Di Balik Layar: Perjuangan yang Tak Terlihat
Di balik layar, perjalanan Awi tidak selalu mulus. Ia mengisahkan momen-momen sulit saat harus mengambil keputusan besar di tengah syuting. "Ada kalanya saya harus mengubah total adegan karena situasi di lapangan tidak sesuai rencana. Itu momen yang menegangkan, tapi justru di situ kreativitas muncul," kenangnya.
Ia juga bercerita tentang bagaimana ia berjuang untuk mendapatkan kepercayaan dari produser. "Saya selalu ingat pesan Manoj Punjabi, produser yang memberi saya kesempatan. Beliau bilang, 'Jangan takut gagal, yang penting kamu punya mimpi dan mau bekerja keras.' Itu yang selalu saya pegang," ujar Awi dengan mata berbinar.
Kerja keras Awi tidak hanya di lokasi syuting. Ia menghabiskan banyak waktu untuk riset, membaca naskah berulang kali, dan berdiskusi dengan penulis skenario. "Saya percaya, detail kecil bisa membuat perbedaan besar. Sebuah dialog yang tepat, sebuah gestur yang halus, bisa mengubah suasana sebuah film," jelasnya.
Inspirasi yang Menyentuh Hati
Bagi Awi, kesuksesan bukan hanya diukur dari box office, melainkan dari bagaimana filmnya bisa menyentuh penonton. "Saya pernah menerima pesan dari penonton yang bilang film saya membuatnya berani menghadapi ketakutannya. Itu momen yang mengharukan. Itu yang membuat saya terus berkarya," katanya.
Ia juga terinspirasi oleh para sineas muda yang mulai bermunculan. "Saya senang melihat banyak anak muda yang berani bermimpi. Mereka mengingatkan saya pada diri saya sendiri dulu," ujarnya. Awi berharap bisa menjadi jembatan bagi generasi berikutnya untuk terus berkarya.

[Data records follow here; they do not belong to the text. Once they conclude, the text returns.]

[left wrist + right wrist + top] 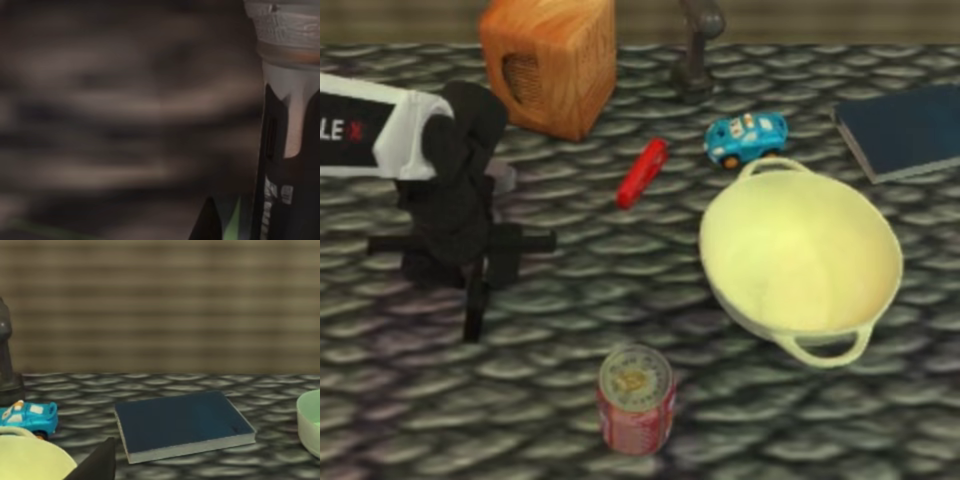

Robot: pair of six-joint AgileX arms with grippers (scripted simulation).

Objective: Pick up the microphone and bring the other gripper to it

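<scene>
At the left side of the dark, scale-patterned tabletop [620, 300], the left arm with grey-white casing reaches in from the left edge and bends down, so the black two-fingered left gripper [472, 262] hangs low over the surface. Under it lies the slim black microphone with a small grey mesh head [475, 300]; its black handle points toward the near edge and comes out below the gripper body. From above, the arm covers the jaws, and I cannot tell if they are apart or clamped on the handle.

The left wrist view shows what the top view hides: the microphone [287, 125] very close, with its grey mesh head and pale collar above the black handle, and behind it only a blurred tabletop. The jaws are not clear there either.

The right arm does not appear in the top view. The right wrist view shows only one dark fingertip of the right gripper [100, 462] at the picture's edge, so its jaws cannot be judged. Behind it, this view shows a dark blue closed book [182, 425] lying flat, a small blue toy car [27, 416], the rim of a pale yellow two-handled pan [30, 455] and the base of a dark grey metal post [7, 365].
</scene>
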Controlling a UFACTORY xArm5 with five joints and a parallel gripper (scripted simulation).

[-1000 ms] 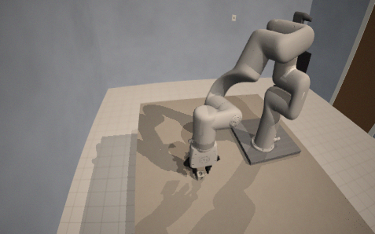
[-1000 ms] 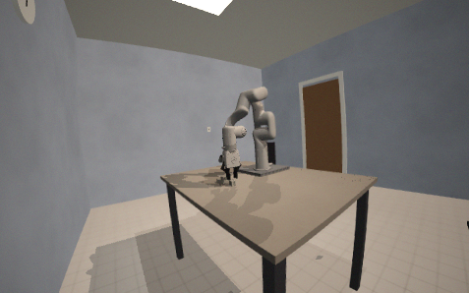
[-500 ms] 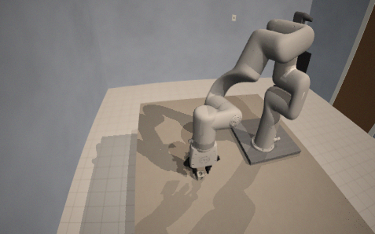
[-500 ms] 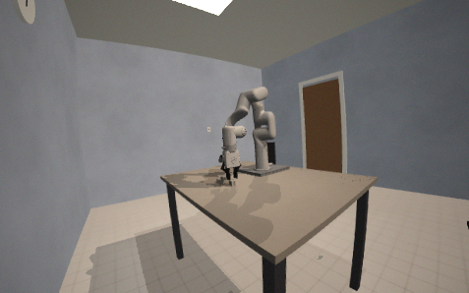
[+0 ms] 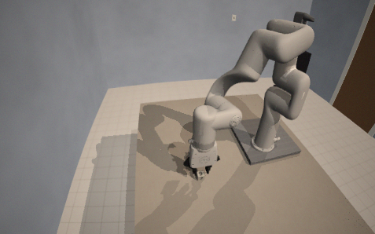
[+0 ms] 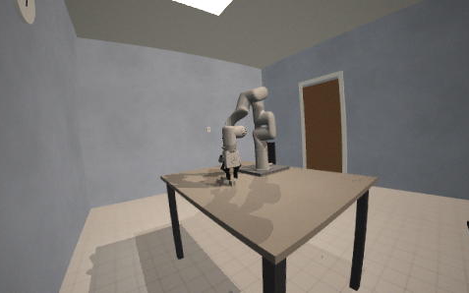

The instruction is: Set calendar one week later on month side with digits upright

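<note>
Table: one, tan top on dark legs, directly under the pincer and extending well out on every side of it.

Arm: one, light grey, folded high behind the pincer. The last link drops straight down onto it.

Base plate: one, grey. It lies flat on the table behind the pincer and off to the side, well apart from it.

Pincer: one, pointing straight down, tips at or just above the table top; the exterior view reads the same. Fingers are roughly half apart, neither wide open nor together. I read it as not clamped on anything.

Cube: I can make out one small pale block, right at the fingertips, low between or just in front of them. Whether the fingers touch it is too small to tell. It looks about as wide as it is tall, so there's no clear long axis. I can't tell which face points where, and any digits or month name are unreadable at this size. The pincer body hides whatever sits just behind the block, so one is all I can count.
</note>
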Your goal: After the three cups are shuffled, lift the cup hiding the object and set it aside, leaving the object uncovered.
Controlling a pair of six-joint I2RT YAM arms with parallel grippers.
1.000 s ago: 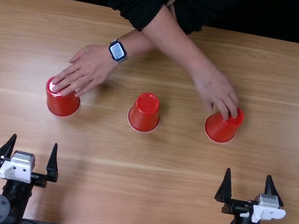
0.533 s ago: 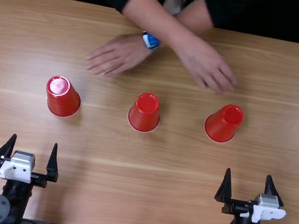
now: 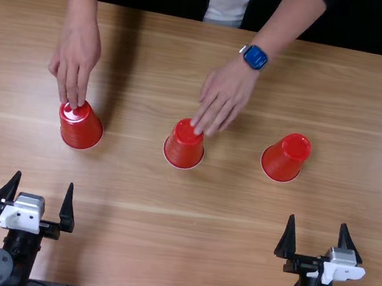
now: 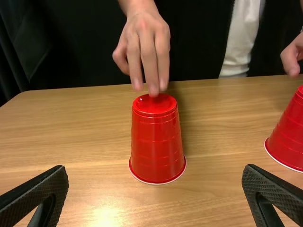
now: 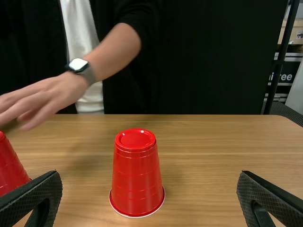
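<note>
The left gripper [image 3: 43, 181] and right gripper [image 3: 317, 221] sat spread wide and empty at the near edge of the light brown wooden table [image 3: 180, 213]. Beyond stood three inverted red plastic cups: a person's hand [image 3: 76, 61] touched the left cup [image 3: 78, 126], the watch-wearing hand [image 3: 219, 100] touched the middle cup [image 3: 185, 144], and the right cup [image 3: 286, 157] stood free. The shuffle was judged in hand, with the object hidden under a cup that could not be determined; the next move called for waiting until the hands cleared.
</note>
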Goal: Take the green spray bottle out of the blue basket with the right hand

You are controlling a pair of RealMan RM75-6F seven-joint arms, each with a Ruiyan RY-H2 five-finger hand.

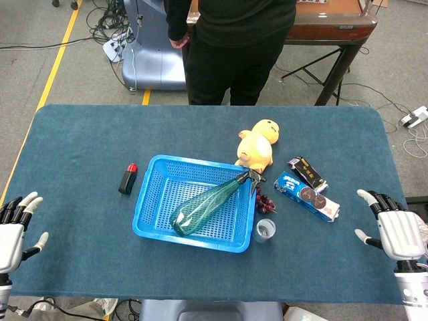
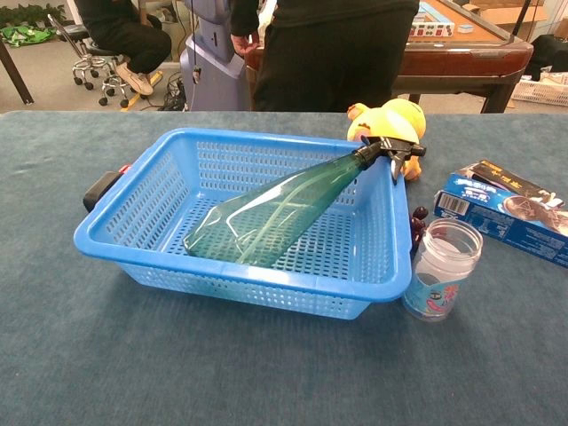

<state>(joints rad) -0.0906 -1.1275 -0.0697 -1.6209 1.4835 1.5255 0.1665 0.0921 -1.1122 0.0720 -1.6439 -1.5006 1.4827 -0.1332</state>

"Mimpi itu sederhana, tapi perjalanan untuk mewujudkannya tidak pernah mudah. Yang penting adalah bangkit setiap kali jatuh." — Awi Suryadi
Kini, Awi tengah mempersiapkan proyek berikutnya. Ia tidak mau membocorkan detailnya, namun ia berjanji akan memberikan sesuatu yang berbeda. "Saya ingin terus mengeksplorasi. Saya tidak mau terjebak pada satu genre. Ada banyak cerita yang ingin saya sampaikan," tutupnya sambil tersenyum.
Perjalanan Awi Suryadi adalah bukti bahwa kerja keras, ketekunan, dan keberanian untuk bermimpi bisa membawa seseorang melampaui batas. Dari Sunyi yang sunyi hingga Laddaland yang ramai, ia telah menunjukkan bahwa di balik layar, ada perjuangan yang tak terlihat namun selalu menginspirasi.